У него светлые волосы, ежиком, прямо как у Маллигана, он похож на Джерри Маллигана, и он это знает, ему уже говорили, а еще он знает, что у Маллигана теперь длинные волосы и борода, значит, он похож на Маллигана прежних времен, когда Маллиган был молодым, безбородым, в футболке и джинсах.
Вот играл бы я на баритоне, говорит он себе, баритон — это классно, ну, это классно, когда на нем играет Маллиган, но если бы на баритоне играл я, то наверняка пытался бы играть как Маллиган, так вот, чем играть на баритоне, как Маллиган, говорит он себе, лучше продолжать играть на альте, как Чарли (Паркер), поправляет себя, говорит себе, лучше продолжать пытаться играть на альте как Чарли (Паркер), звучать как, фразировать как до тех пор, пока не достанет, до тех пор, пока не захочется, нет, мне никогда не захочется, — почему мне должно захотеться, а? почему мне должно захотеться? — я люблю Чарли, мне хорошо с ним, и я не хочу меняться, мне очень хорошо и такому, каков я есть, впрочем, чтобы научиться играть так же хорошо, как он, это сколько же надо, говорит он себе, шагая по улочке, развеивая перед собой сияние этого утра, — ты так думаешь? — а ведь как красиво, как нежно, как почти тихо, повеситься можно, просто мечта, мечта розовая, местами чуть желтая, временами зеленая цвета надежды.
1.5
Вот был бы он черным, не очень высоким, с брюшком, алкоголиком, наркоманом, насмерть больным, американцем. А он всего-навсего невысокий. Он выходит на площадь имени имперского генерала.

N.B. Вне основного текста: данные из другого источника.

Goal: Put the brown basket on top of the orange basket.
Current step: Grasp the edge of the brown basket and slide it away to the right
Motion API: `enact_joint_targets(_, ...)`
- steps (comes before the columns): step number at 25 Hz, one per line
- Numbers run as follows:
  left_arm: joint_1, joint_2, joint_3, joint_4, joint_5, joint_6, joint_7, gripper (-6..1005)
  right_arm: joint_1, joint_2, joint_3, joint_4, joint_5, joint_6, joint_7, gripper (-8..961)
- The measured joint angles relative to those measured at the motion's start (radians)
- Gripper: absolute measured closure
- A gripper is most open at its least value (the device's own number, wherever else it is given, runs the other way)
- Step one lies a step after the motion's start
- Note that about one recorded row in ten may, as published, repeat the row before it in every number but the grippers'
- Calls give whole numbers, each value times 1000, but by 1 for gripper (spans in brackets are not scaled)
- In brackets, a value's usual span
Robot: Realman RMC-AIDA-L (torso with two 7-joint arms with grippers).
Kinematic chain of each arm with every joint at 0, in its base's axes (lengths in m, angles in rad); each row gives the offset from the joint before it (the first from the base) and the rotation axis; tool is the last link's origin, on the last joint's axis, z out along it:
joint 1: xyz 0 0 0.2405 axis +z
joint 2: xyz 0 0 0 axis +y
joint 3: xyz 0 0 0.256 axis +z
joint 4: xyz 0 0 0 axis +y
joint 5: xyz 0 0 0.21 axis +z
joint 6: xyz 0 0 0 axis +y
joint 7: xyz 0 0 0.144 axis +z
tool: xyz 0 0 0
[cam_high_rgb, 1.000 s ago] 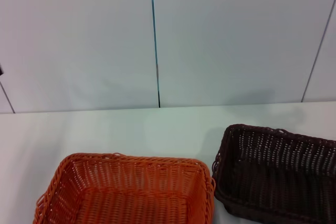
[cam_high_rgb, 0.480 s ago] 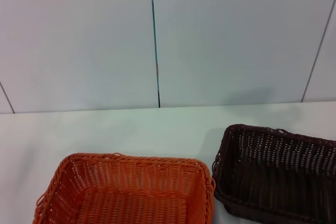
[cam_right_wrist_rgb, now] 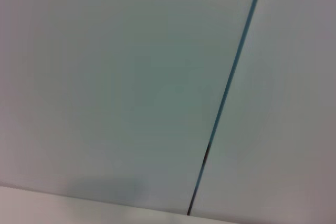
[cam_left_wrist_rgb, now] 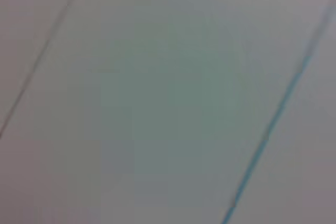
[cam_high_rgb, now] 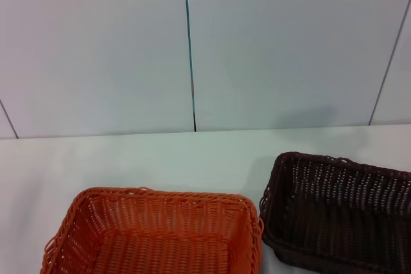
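The orange basket (cam_high_rgb: 154, 232) sits on the white table at the front left of the head view, open side up and empty. The brown basket (cam_high_rgb: 337, 213) sits to its right, close beside it, also open side up and empty; its right end runs out of the picture. Neither gripper shows in any view. The left wrist view and the right wrist view show only the pale wall panels.
The white table (cam_high_rgb: 160, 158) stretches behind both baskets to a pale panelled wall (cam_high_rgb: 270, 43) with a dark vertical seam (cam_high_rgb: 190, 62).
A small dark shape at the left edge of the head view a second ago has gone. The baskets have not moved.
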Motion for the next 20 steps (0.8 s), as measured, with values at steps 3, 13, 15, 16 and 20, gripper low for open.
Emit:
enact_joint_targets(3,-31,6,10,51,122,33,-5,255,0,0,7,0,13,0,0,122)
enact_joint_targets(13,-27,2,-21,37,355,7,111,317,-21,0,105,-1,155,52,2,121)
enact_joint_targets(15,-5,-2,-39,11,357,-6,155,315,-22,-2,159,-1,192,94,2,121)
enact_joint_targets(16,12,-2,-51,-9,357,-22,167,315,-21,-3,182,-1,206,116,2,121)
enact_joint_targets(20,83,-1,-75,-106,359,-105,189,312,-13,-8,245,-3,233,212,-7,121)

Генерал большущий, худущий, с отсутствующим видом, как и Сесилия. Сесилия — это высокая, весьма элегантная женщина, которую Премини встретил как-то вечером у Фернана, вечером, когда играл в квинтете у Фернана. Фернан — это парень, что держит бар там, на площади, бар под бесстыдным названием «Бёрд». Фернан и сам фанат Паркера (Чарли), но не только, он очень любит еще и Колтрейна.
Премини говорит себе: Я куплю газету, затем пойду выпить кофе к Фернану, если тот уже открылся; тот открылся, жалюзи бара уже подняты.
1.6
У продавца газет, точнее, у продавщицы, ведь это дама, Премини берет газету, дает монету в десять франков, забирает сдачу, но вместо того, чтобы смыться, как это сделал бы кто угодно, он застывает перед дамой, ему хочется с дамой поговорить, хотя дама совсем не любезна, в лавке пахнет чернилами, бумагой, пылью, а впрочем, нет, ему вовсе не хочется поговорить, почему я сказал, что ему хочется поговорить? наверное, потому что мне самому хочется поговорить, нет, ему не хочется поговорить, ему хочется лишь услышать, как звучит голос дамы, ну хотя бы: Спасибо, до свидания, мсье, пусть не так: До свидания, юноша, его бы не покоробило; а тем временем секунды проходят, как минимум три, это долго, когда боишься, дама боится, не решается у него спросить, желает ли он что-то еще, она ждет, когда он уйдет, смотрит на его щеку с пластырем, говорит себе: Парень подрался, уверена, он кому-то поддал, от кого-то в ответ получил, чтобы давать и получать, главное — не упустить, есть ведь любители.
Я порезался, произносит Премини. И отклеивает пластырь. Дама морщится, закрывает глаза. Все-таки глубоко себя распорол. Ничего страшного, говорит он. И вновь приклеивает пластырь. Дама смотрит в окно, наружу, ищет взглядом что-то снаружи. Премини оборачивается, тоже смотрит наружу, туда, куда смотрит дама. От солнца блестят зрачки генерала, торчат бакенбарды, лоснятся кудри.